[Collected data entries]
# # # # # # #
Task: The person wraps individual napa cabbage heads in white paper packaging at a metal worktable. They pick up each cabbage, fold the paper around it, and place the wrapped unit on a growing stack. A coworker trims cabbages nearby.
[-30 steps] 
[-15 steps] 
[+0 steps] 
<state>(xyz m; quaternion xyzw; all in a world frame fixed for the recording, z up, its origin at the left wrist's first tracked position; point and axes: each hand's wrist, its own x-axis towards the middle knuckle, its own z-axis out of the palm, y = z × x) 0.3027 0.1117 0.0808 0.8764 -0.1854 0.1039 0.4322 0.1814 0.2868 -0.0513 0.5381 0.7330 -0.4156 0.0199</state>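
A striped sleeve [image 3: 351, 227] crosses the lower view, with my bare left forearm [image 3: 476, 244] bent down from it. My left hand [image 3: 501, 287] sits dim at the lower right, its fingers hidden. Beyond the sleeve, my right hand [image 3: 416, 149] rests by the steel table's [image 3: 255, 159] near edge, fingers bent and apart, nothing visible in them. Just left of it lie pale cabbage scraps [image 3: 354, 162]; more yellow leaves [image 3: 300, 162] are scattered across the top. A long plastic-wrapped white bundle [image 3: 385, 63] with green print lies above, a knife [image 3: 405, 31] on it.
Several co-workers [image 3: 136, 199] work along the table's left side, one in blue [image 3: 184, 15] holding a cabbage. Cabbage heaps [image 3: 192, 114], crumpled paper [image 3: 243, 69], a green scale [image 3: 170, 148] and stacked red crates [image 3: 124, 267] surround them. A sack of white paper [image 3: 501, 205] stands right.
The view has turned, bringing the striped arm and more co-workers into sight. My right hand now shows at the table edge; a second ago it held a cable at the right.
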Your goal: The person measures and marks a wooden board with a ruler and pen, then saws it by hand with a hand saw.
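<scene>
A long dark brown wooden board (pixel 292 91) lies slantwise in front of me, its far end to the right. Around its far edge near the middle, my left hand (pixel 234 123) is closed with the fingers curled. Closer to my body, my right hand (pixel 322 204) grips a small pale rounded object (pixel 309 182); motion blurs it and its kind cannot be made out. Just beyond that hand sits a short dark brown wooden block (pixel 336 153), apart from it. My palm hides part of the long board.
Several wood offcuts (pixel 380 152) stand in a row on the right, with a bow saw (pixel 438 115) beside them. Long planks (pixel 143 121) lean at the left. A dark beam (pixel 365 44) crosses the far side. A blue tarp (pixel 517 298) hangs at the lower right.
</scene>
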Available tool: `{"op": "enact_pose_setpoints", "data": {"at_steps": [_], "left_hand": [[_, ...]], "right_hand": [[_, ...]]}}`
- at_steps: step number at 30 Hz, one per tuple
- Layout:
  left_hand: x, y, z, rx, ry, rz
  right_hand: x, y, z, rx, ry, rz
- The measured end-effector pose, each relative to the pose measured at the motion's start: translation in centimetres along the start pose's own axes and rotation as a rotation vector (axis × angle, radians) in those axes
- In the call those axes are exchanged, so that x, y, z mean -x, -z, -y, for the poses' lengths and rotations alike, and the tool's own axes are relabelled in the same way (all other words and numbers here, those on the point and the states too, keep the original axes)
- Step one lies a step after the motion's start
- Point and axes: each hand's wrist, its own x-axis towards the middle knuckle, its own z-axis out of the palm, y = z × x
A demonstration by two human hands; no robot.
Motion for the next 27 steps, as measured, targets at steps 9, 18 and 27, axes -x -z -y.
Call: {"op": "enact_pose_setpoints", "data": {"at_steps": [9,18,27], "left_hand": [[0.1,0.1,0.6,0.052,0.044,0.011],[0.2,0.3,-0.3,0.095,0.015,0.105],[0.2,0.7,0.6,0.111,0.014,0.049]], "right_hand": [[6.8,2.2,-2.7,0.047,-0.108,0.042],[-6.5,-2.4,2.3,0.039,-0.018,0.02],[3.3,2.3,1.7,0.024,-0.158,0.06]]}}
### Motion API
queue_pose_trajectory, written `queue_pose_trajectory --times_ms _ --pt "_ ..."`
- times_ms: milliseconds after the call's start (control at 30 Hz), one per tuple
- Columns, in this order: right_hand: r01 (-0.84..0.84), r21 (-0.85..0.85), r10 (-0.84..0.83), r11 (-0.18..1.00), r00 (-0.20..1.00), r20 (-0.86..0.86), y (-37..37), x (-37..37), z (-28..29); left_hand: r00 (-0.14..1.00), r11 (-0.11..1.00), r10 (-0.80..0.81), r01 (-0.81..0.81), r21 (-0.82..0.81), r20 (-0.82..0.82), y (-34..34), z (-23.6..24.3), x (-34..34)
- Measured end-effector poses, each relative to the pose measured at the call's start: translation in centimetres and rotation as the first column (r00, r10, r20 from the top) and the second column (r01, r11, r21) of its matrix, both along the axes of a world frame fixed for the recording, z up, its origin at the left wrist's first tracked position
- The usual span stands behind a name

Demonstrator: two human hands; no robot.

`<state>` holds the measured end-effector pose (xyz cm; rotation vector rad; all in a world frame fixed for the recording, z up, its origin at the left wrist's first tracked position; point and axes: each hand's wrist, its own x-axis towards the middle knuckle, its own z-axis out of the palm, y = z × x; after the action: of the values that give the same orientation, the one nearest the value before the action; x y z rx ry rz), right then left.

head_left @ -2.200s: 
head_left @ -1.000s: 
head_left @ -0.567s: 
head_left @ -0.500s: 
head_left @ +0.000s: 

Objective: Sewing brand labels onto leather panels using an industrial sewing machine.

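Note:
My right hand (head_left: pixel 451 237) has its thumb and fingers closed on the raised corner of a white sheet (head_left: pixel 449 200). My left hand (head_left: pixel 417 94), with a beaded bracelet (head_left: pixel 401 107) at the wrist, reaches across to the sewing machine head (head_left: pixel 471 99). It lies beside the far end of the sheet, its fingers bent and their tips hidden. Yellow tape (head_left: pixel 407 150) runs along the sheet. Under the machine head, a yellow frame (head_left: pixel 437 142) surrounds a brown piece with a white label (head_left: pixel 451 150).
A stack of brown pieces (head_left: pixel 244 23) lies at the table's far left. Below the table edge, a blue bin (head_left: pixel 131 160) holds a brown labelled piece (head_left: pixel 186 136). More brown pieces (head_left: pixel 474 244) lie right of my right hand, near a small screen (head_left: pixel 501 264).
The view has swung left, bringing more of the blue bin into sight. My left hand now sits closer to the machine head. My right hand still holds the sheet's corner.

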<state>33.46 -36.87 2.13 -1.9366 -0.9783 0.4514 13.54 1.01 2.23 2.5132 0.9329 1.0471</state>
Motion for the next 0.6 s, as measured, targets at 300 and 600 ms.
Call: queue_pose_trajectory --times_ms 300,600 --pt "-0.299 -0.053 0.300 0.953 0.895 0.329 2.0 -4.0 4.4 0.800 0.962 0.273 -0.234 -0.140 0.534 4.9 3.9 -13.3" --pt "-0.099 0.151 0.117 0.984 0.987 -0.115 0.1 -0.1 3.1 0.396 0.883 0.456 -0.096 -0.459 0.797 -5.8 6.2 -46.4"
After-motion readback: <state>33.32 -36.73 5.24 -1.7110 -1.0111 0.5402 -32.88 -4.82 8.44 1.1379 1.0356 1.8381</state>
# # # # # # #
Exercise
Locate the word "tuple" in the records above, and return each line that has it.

Task response
- at_steps: step number at 30 Hz, one per tuple
- times_ms: milliseconds after the call's start (control at 30 Hz), one per tuple

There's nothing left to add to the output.